* **Record set**:
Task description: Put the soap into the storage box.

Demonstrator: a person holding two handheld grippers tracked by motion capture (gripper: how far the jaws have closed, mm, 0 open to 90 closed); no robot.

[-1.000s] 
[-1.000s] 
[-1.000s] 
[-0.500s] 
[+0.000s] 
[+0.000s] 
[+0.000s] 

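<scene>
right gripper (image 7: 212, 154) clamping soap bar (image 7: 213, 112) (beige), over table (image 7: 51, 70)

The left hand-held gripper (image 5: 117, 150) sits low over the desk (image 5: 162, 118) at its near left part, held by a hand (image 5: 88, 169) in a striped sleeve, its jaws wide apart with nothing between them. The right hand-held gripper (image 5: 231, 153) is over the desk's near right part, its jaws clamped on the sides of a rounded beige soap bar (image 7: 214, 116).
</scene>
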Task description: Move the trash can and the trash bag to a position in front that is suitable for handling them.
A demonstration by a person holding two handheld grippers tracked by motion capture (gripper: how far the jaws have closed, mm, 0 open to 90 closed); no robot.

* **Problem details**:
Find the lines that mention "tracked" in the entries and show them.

* **Solution to this exercise**:
Demonstrator: a person holding two handheld grippers tracked by motion capture (gripper: how far the jaws have closed, mm, 0 open to 90 closed); no robot.
A demonstration by a person holding two handheld grippers tracked by motion capture (gripper: how far the jaws have closed, mm, 0 open to 90 closed); no robot.

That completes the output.